I'm not sure what you mean by that.  How is the answer even relevant to

> My feeling is that these limitations aren't on the source code, but
> the binary code. If it was only the source code, then the binary code
> wouldn't matter.

> So you can link X (GPL) against Y (BSD), but if the binary of Y is
> changed (maybe without prior notice) to link against, say openssl, then
> suddenly the original linkage breaks the GPL. Even though the original
> program (X) has not changed, and has not even been recompiled.

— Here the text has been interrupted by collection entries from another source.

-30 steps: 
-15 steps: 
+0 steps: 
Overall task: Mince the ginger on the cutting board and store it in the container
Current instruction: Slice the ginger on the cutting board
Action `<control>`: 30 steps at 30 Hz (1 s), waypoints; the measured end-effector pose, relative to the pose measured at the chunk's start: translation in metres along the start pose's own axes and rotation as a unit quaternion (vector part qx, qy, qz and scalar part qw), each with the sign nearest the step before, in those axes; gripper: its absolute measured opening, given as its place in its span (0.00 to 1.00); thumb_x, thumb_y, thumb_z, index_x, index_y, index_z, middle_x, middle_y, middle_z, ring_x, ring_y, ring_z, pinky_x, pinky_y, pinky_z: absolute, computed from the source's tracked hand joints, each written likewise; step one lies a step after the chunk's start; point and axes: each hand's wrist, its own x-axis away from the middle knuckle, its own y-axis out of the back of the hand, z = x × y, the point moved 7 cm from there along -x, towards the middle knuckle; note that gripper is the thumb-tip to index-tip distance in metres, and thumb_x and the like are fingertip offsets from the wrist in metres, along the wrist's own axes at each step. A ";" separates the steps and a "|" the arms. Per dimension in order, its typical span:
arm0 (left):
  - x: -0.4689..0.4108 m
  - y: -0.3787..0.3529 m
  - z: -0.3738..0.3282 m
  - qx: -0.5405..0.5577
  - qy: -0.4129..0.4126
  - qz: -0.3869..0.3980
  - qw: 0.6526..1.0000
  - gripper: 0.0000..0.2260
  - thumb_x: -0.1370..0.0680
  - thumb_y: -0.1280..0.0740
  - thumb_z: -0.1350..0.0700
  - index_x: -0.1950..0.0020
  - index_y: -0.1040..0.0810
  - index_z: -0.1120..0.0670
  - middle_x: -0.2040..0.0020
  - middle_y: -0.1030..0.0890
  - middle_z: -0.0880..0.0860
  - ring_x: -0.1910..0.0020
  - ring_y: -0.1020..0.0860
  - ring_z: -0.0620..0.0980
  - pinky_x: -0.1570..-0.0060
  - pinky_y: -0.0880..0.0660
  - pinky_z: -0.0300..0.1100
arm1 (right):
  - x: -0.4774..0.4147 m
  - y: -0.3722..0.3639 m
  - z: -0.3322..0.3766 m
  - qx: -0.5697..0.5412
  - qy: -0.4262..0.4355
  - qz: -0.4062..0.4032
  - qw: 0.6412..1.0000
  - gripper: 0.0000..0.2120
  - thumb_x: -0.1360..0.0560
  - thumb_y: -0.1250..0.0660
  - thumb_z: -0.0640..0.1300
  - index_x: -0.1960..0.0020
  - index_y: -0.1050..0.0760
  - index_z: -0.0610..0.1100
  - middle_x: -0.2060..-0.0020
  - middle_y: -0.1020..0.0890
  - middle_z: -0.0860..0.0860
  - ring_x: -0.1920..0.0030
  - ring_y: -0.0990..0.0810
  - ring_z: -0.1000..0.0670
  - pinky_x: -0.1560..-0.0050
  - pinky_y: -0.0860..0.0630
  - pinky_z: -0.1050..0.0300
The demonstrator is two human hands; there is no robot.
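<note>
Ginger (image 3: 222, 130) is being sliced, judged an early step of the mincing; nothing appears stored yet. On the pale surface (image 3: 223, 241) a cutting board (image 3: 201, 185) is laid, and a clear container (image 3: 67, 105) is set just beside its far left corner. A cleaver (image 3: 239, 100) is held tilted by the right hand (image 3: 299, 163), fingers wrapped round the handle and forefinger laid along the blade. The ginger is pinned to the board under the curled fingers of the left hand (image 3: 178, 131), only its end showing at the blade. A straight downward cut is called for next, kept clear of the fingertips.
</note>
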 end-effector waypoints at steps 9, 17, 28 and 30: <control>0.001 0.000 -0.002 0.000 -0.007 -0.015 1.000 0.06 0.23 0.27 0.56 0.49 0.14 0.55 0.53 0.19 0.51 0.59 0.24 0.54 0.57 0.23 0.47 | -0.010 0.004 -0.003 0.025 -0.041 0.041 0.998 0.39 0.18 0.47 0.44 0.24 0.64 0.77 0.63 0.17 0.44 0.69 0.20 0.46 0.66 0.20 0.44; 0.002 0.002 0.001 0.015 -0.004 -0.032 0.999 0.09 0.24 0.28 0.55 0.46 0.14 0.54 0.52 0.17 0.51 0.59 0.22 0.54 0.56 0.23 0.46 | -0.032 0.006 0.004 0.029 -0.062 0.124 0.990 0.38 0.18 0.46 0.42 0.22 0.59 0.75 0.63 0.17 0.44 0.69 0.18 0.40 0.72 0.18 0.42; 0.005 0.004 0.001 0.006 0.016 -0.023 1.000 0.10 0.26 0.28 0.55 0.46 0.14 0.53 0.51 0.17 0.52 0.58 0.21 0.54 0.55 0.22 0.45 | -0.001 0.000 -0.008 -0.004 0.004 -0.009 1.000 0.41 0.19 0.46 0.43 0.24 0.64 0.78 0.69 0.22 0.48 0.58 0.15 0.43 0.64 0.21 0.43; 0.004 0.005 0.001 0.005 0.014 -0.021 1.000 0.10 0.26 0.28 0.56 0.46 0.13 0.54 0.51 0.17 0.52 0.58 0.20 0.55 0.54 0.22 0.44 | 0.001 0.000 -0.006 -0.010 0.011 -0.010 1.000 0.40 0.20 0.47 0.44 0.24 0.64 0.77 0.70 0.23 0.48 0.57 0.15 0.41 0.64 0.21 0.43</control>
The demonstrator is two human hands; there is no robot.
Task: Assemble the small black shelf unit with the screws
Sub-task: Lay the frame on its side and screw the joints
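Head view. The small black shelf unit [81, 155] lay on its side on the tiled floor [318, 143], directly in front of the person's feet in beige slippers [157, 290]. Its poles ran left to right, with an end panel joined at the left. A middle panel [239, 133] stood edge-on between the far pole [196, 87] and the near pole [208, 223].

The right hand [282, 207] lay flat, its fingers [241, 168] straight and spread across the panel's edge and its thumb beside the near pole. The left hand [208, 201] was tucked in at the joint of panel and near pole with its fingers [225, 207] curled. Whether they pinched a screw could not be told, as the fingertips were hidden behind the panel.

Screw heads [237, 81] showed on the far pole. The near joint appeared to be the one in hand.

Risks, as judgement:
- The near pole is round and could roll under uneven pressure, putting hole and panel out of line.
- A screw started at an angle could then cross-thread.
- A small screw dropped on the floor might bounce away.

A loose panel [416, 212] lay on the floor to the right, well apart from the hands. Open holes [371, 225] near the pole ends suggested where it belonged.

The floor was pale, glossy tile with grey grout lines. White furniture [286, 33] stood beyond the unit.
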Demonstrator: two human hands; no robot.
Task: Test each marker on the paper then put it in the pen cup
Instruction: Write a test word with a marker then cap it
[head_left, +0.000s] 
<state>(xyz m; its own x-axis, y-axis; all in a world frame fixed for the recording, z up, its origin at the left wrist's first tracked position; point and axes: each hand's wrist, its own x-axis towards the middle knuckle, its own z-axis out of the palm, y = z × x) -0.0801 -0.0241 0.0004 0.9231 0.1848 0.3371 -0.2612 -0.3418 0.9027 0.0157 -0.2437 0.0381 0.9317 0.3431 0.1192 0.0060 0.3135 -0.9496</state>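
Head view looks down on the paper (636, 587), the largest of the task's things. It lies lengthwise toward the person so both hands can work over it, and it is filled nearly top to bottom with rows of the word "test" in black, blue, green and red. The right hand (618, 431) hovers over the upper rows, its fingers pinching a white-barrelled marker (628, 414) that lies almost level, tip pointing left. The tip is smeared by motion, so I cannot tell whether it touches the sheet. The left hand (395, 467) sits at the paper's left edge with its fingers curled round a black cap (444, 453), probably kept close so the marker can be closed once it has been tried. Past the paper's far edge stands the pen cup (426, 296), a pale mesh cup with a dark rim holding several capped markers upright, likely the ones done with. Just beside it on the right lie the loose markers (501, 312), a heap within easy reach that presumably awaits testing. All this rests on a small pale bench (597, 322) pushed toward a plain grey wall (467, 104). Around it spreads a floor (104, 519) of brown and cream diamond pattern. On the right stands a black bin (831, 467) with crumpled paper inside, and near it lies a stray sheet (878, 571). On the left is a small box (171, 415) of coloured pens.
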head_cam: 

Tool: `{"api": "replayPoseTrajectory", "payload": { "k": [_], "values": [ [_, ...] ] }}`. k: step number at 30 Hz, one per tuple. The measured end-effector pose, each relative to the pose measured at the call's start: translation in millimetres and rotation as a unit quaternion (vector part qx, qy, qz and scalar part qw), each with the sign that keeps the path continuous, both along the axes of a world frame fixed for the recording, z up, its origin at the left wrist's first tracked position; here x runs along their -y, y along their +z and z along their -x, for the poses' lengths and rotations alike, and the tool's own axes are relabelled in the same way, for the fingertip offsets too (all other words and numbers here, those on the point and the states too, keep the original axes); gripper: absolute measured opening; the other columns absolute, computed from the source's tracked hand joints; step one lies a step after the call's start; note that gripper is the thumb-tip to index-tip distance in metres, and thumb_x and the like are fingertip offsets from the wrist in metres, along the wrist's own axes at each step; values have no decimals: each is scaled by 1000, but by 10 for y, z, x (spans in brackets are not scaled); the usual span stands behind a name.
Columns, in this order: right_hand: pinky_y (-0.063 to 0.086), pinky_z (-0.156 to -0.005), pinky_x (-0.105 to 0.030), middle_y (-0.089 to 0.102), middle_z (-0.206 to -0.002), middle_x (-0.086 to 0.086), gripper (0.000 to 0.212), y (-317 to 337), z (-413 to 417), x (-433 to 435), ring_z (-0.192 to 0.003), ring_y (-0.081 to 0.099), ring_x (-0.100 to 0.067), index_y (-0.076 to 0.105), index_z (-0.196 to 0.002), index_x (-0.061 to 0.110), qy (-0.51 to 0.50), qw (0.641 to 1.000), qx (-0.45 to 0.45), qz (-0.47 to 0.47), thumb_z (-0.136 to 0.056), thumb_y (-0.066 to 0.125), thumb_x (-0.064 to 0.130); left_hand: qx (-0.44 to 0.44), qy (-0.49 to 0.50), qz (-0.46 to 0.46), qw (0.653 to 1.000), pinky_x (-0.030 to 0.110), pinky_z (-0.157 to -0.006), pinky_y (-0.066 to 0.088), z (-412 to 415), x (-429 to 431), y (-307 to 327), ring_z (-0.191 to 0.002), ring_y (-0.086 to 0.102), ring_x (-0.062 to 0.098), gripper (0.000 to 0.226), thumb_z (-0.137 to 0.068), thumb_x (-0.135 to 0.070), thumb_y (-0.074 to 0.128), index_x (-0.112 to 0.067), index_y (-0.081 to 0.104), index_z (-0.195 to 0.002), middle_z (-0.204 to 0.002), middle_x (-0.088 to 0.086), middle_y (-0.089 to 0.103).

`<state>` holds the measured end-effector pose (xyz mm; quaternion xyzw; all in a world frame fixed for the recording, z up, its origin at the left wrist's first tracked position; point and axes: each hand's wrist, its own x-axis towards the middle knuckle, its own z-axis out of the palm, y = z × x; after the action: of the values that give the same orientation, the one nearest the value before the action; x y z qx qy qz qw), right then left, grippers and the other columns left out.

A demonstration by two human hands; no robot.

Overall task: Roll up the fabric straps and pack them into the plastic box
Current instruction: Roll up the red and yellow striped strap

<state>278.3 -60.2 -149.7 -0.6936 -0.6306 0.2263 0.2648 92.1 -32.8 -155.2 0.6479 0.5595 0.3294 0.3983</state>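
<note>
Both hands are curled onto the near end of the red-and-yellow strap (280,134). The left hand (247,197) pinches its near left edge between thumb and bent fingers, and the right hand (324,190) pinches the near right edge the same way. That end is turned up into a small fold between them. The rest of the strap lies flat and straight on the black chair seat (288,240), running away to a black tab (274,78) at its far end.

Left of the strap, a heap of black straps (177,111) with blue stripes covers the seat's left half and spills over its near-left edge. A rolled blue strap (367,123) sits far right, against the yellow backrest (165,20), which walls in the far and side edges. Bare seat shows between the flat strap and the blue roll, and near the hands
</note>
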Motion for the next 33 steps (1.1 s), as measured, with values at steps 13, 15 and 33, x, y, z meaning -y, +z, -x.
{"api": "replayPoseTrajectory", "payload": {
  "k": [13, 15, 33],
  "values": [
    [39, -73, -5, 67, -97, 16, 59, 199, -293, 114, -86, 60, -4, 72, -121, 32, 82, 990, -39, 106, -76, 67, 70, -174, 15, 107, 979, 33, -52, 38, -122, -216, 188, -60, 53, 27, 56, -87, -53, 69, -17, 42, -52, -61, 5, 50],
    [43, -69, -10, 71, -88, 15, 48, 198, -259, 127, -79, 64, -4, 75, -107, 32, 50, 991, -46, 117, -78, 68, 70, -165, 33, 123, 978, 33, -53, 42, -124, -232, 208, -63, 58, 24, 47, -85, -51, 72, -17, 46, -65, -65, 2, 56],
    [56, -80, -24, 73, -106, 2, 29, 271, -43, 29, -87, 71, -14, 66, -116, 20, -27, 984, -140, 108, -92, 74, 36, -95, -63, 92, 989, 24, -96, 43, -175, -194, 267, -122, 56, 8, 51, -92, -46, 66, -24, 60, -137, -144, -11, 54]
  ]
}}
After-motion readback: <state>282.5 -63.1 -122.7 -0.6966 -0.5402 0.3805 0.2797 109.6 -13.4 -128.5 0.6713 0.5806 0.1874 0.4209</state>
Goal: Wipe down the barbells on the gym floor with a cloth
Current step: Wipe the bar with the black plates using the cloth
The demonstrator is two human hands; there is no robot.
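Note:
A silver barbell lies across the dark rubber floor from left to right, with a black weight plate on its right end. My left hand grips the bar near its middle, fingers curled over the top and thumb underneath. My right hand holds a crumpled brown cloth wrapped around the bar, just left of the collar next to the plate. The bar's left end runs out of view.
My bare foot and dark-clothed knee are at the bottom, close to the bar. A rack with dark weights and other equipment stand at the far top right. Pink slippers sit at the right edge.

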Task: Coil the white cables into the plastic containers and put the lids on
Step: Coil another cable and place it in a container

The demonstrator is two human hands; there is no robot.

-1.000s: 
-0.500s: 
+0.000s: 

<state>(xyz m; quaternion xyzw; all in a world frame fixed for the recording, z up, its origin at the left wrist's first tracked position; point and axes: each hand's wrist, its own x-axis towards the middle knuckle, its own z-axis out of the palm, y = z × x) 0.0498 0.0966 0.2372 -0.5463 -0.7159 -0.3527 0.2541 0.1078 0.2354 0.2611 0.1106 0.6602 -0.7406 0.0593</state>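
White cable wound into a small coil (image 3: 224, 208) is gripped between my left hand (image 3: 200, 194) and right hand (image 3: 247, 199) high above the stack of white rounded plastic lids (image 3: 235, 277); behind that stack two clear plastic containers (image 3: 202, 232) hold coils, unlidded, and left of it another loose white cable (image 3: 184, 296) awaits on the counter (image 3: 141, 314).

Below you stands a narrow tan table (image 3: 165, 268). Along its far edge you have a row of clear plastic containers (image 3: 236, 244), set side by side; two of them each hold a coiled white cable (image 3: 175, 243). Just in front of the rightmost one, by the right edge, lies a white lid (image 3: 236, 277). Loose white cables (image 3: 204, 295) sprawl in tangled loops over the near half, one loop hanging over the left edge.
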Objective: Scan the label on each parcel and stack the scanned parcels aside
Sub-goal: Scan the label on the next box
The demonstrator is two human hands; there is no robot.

Not exactly.  If you link a GPLed program against a defined ABI that has
both GPL-compatible and GPL-incompatible implementations, you have not
violated the terms of the GPL; however, if you provide binaries, you
must provide complete source code to *the exact binaries that you are
distributing*, which under the GPL includes any libraries that are
linked in.  Thus, the violation comes specifically from distributing
binaries of GPLed programs without distributing all the dependent
libraries under the same terms.  If you want to distribute the Heimdal
libraries (Y) /without/ linking them against OpenSSL, and link GPL
programs (X) against that, and distribute them together, then you're ok.
You can even provide Heimdal libs that /are/ linked against OpenSSL, as
an alternative; but if the packages you ship default to using the
OpenSSL-enabled libraries, I would be wary that this would be seen as a
violation by intent -- because effectively, you are intending to
circumvent the license terms at that point, by trying to find a way to
provide binaries without having to provide the complete source code
under the terms of the GPL.

> Come to think of it, can the GPL really say "It is Ok to distribute
> package X, but not if the version of Y supplied is linked into openssl"?

If you're asking if it can /legally/ say this, then the answer is yes.
Copyright holders are allowed to put any restrictions they want to in
their licenses, barring certain limits built into contract law in
certain jurisdictions.

> What if several compiled versions of Y have been made available, and
> only one of these uses openssl? (lets assume that these different
> versions can be used without recompiling, and that somehow the Depends
> field allows this).


> So under this interpretation, a user should be able to install only GPL
> applications without their freedom being restricted by more restrictive
> licenses.

> However, if this was the case, shouldn't it still be OK simply to
> provide two packages, one without the offending library, so the user has
> the choice?

See above.  I believe this would be permissible, but that as a show of
good faith your packages of GPLed programs should give preference to the
GPL-compatible implementation of the ABI.  You and I both know this is
sub-optimal; if the OpenSSL-enabled version of the package didn't offer
advantages, there'd be no reason to provide it.  For this reason, I
believe it's perfectly in keeping with the spirit of the GPL that
distributors not be able to benefit from the use of such bait-and-switch
techniques on libraries.

> I think that the GPL is vague and prone to misintepretation.
> For good example, see above issue ;-).

No moreso than most legal documents, IMHO, and a good deal less so than
many. ;)  As a programmer/linguist, I find the GPL rather aesthetically
pleasing.  Maybe I wouldn't find it so pleasing if I were a lawyer. 
<shrug> :)

> What would happen if a "Priority: required" package required OpenSSL?
> Wouldn't this defeat the point of the restrictions set by the GPL? Since
> any users would have to install openssl anyway?

Neither the FSF nor Debian objects to the *use* of software licensed
under the original BSD license.


Any end user who objects to using (as opposed to distributing or making
changes to) programs just because their license includes the advertising
clause is being overly pedantic, IMHO.  I don't see much gain in being
able to provide users with a system that consists exclusively of
GPL-compatible software; the differences between GPL and BSD licenses
are primarily of concern to developers and distributors, not users.